C'est en quelque sorte un coup d’État en douceur qui s'est donc produit en 1958, habilement orchestré par la bourgeoisie impérialiste depuis au moins 1954 et le début de l'insurrection algérienne. Tout était fait pour que De Gaulle apparaisse comme le seul recours. Dès le 19 mai 1958, soit quelques jours après le putch du 13 mai à Alger, il s'était donc dit « prêt à assumer les pouvoirs de la République », ce à quoi il s'était préparé depuis plusieurs années.

Le Parti Communiste Français et la social-démocratie ont été complètement mis dans le vent par ces manœuvres.
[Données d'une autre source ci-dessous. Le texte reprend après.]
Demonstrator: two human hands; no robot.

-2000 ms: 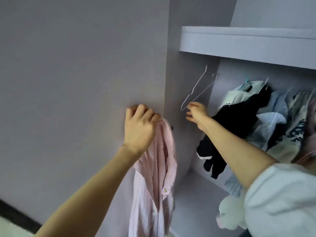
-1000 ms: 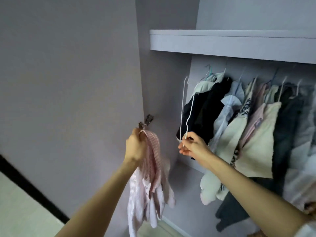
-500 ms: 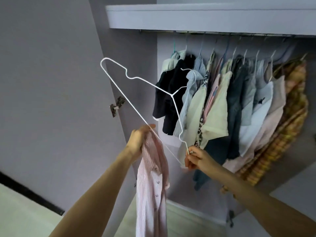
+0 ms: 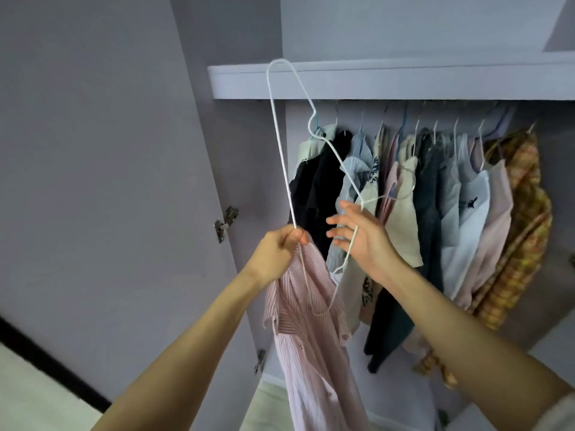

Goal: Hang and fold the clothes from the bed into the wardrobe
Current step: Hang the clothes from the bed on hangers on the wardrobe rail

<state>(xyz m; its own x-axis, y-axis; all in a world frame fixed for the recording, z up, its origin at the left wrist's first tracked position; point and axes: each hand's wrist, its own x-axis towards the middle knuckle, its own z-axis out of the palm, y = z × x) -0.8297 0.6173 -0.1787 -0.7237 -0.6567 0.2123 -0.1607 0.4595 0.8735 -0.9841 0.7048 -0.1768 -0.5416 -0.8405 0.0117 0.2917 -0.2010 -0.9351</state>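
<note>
An open lilac wardrobe (image 4: 249, 157) fills the frame, hung clothes (image 4: 435, 213) at right. At centre, the left hand (image 4: 275, 255) pinches the pink striped shirt (image 4: 311, 337) and the white wire hanger (image 4: 281, 157) together. The right hand (image 4: 362, 234) is released, fingers spread against the hanger's wire.

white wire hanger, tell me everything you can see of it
The thin white wire hanger stands on end before the open wardrobe, one shoulder tip up by the shelf, its hook pointing right. The left hand pinches its long bar together with the pink striped shirt; the open right hand touches its lower arm.
</note>
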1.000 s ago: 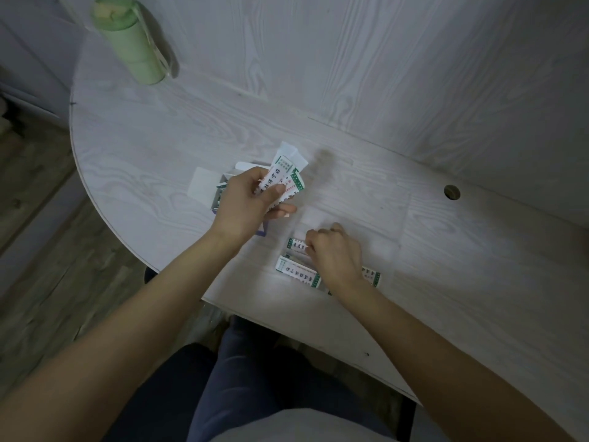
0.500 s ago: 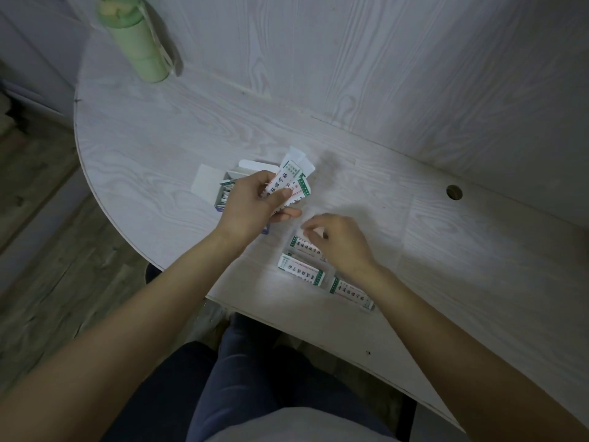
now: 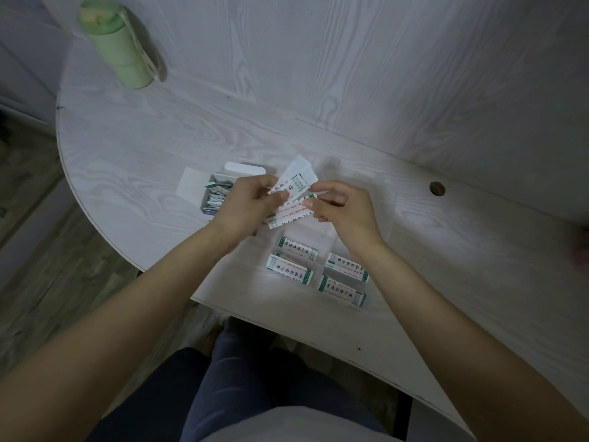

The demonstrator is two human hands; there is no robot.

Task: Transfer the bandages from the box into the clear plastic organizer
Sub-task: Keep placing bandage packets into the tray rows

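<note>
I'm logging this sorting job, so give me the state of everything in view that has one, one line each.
box: open, flaps up, bandages still inside.
fanned bandages: held up off the table.
left hand: grips the fan.
right hand: pinches one strip of the fan.
clear plastic organizer: open, four bandages lying flat inside.
green bottle: upright, lid on.

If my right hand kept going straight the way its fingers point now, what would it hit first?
The right hand points left, its fingertips already pinching the fanned bandages that the left hand holds. Beyond them it would probably meet that hand's fingers, though depth is unclear.
</note>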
Le Général de Gaulle a donc pu rechercher un appui auprès des masses pour asseoir pleinement son autorité et obtenir une pleine liberté dans l'exercice de son pouvoir.
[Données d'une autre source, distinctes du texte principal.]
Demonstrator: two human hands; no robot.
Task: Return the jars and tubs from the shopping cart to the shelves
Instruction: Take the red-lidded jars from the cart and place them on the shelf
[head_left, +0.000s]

Il organise donc directement un référendum au sujet d'une nouvelle constitution, qui sera en fait plutôt un plébiscite, les masses se prononçant pour ou contre son ascension au pouvoir. La réussite du plébiscite fut totale, la constitution fut adoptée grâce à 79,2 % des suffrages, ce qui permit à De Gaulle d’asseoir un régime de pouvoir personnel.

Le Parti communiste, qui s'était retrouvé totalement isolé, seule force à appeler à voter contre la constitution avec quelques socialistes dissidents, expliquera quelques années plus tard en 1961 que :

Le gaullisme, c'est à la fois une idéologie, une constitution, un homme. Ces trois éléments sont inséparables ; ils forment un tout. Mais le dernier joue un rôle essentiel, car il n'y a pas de gaullisme sans de Gaulle.

En juillet 1959, on pouvait lire dans le journal Le Monde, organe de la social-démocratie dans sa version planiste :

A l’Élysée qui décide, dans le gouvernement qui exécute et administre, dans l'administration qui gouverne, chez les « petits barons » qui orientent et intoxiquent, enfin au Parlement que domine le parti majoritaire, c'est partout l'heure du gaullisme triomphant.

Le propre du gaullisme, c'est de prétendre être au dessus des classes sociales et des contradictions de la société capitaliste – par définition le gaullisme prétend n'être ni de gauche ni de droite mais être au dessus des querelles entre partis politiques. Il prétend incarner une « troisième voie » et entend organiser une association entre le Capital et le Travail.

Le régime gaulliste prétend surtout incarner le corps national. Selon De Gaulle, il faut un chef d’État fort qui incarne totalement la Nation. 

C'est pour cela que sa constitution prévoit un rôle prépondérant pour le président, qui doit être une sorte de monarque républicain. En effet, l'article 16 de la constitution, le président de la République peut endosser des pouvoirs exceptionnels temporaires de 6 mois en cas de situtation considérée comme dramatique.

Il n'aura pu instaurer l'élection du président au suffrage direct qu'en 1962 (stratégie lui permettant d'asseoir son pouvoir par l'approbation des masses), mais ce qui compte dans tous les cas pour lui, c'est que le parlement soit soumis et secondaire par rapport au pouvoir exécutif qui encadre toutes les institutions bourgeoises.

La Constitution de 1958 instaurant la Vème République a donc permis de mettre en place un cadre pour garantir la domination de la bourgeoisie impérialiste, c'est à dire du capital financier et des groupes monopolistes sur les institutions étatiques.

De Gaulle est l'arme de cette politique, à lui seul il incarna pendant 10 ans la politique de l'impérialisme français, organisant notamment le pré-carré de le France en Afrique après une décolonisation de façade. Il a pleinement pu mettre en place son programme impérialiste de « viser haut et se tenir droit », tel qu'il l'avait expliqué dans ses mémoires de guerre en 1954.

Mais De Gaulle n'est aussi qu'un simple représentant, un pion qui pourra sauter en avril 1969 – moins d'un an après avoir servi une dernière fois en mai 1968. Alors, le gaullisme laissera la place à une forme plus consensuelle de l'impérialisme français, prenant en compte les intérêts de la bourgeoisie traditionnelle. C'est le cas avec Pompidou et encore plus avec Valéry Giscard d'Estaing, mais aussi avec François Mitterrand ensuite.